В качестве составной части в эту концепцию должна войти культурная история атмосферных эффектов и явлений – от картин Тёрнера и «Неведомого шедевра» (1831) Бальзака до «Царицы воздуха» (1869) и «Грозовой тучи XIX столетия» (1884) Рескина.
О бальзаковском «Неведомом шедевре» написано много интересного. Например, Михаил Ямпольский в книге «Изображение» замечает, что живописный иллюзионизм в картине Френхофера превращается в свою противоположность: «Картина… исчезает, живописный воздух становится реальностью»264.
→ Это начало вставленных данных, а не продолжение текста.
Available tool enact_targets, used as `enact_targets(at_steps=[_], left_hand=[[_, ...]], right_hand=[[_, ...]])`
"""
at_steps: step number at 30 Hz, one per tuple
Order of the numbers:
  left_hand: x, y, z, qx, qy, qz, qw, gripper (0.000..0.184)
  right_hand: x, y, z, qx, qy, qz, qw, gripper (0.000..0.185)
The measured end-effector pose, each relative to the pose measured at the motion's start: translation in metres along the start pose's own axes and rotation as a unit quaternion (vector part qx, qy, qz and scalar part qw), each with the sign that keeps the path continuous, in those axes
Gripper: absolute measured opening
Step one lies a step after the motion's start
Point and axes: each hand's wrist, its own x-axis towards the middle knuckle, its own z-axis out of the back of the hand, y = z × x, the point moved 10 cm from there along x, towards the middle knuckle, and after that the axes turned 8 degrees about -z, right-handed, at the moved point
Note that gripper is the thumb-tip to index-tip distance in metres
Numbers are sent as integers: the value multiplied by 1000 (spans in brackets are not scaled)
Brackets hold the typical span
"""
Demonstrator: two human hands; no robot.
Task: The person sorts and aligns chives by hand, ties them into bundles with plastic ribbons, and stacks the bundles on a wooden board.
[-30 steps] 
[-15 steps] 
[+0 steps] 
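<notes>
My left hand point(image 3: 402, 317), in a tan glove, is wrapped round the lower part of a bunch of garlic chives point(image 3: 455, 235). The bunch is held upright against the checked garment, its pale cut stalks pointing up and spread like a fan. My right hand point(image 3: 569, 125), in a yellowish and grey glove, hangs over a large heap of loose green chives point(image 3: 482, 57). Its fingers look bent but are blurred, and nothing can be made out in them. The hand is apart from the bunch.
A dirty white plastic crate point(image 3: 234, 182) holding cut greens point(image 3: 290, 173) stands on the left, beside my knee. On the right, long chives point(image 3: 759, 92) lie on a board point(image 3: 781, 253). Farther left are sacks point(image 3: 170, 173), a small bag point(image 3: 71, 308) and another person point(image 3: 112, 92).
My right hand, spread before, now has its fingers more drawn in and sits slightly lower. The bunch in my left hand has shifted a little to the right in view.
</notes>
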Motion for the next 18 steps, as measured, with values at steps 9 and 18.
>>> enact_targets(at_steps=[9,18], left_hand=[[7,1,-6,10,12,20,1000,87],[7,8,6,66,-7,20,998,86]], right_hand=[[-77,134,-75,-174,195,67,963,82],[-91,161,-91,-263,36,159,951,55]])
Френхофер и сам приглашает зрителей оценить написанный им воздух, говоря, что он «так верно передан, что вы не можете отличить его от воздуха, которым вы дышите»265. Мы тем не менее позволим себе усомниться в правоте художника: его воздух, по крайней мере, в законченной версии картины, не был той нейтральной воздушной средой, которую мы привыкли не замечать и которая, подобно языку или пространству в классической эпистеме, описанной Мишелем Фуко в «Словах и вещах», однородна по всем направлениям. Этот воздух перестал быть средой и оказался стихией, почти что одушевленной.
На полотне Френхофера, описанном Бальзаком, оживает не само изображение, пусть даже оно получило возможность освободиться от условностей техники и материала, оживает и автономизируется воздух, отделяющий объект от зрителя. Подобно автономизации пейзажа, бывшего некогда лишь фоном живописного повествования, изображаемый воздух приобретает активность, а вместе с ней – свойства и характер: это уже не сфумато заднего плана, это полноценный медиум, управляющий нашим зрением и порой препятствующий ему. В сходном направлении развивались живописные поиски Тёрнера. Интересно, что тёрнеровскую систему воздушных эффектов позаимствовал Данте Габриэль Россетти для заднего плана своей знаменитой картины «Beata Beatrix», нарушив тем самым (в первый и последний раз) один из основных принципов прерафаэлитской эстетики.
Что же касается упомянутых сочинений Рескина, посвященных воздушной стихии, то они содержат множество интересных намеков, подтекстов и оговорок и очень интересны стилистически. Не исключено, кстати, что Вирджиния Вулф в викторианской главе «Орландо» (1928) пародирует именно «Грозовую тучу»:
Тут только заметила Орландо облачко, собиравшееся за куполом Святого Павла. При каждом новом ударе оно росло, и она увидела, как оно густеет. В то же время поднялся легкий ветерок, и, когда прозвенел шестой удар, все небо на востоке затянулось прореженной, зыблющейся тьмой, тогда как на западе и на севере небо оставалось ясным. Потом туча поползла на север. Все выше и выше заглатывала она небесные пласты над городом. Только Мэйфэр, по контрасту что ли, еще ослепительней обычного играл огнями. С восьмым ударом рваные пасмы тьмы расползлись над Пиккадилли. Вот стянулись, собрались воедино и с неслыханной скоростью рванулись на запад. На девятом, десятом, одиннадцатом ударе весь Лондон покрыла тьма. На двенадцатом ударе полуночи тьма сделалась кромешной. Тяжкая грозовая туча придавила город. Все было – тьма; всё было – неуверенность; все было – смятение. Восемнадцатое столетие миновало; настало девятнадцатое столетие266.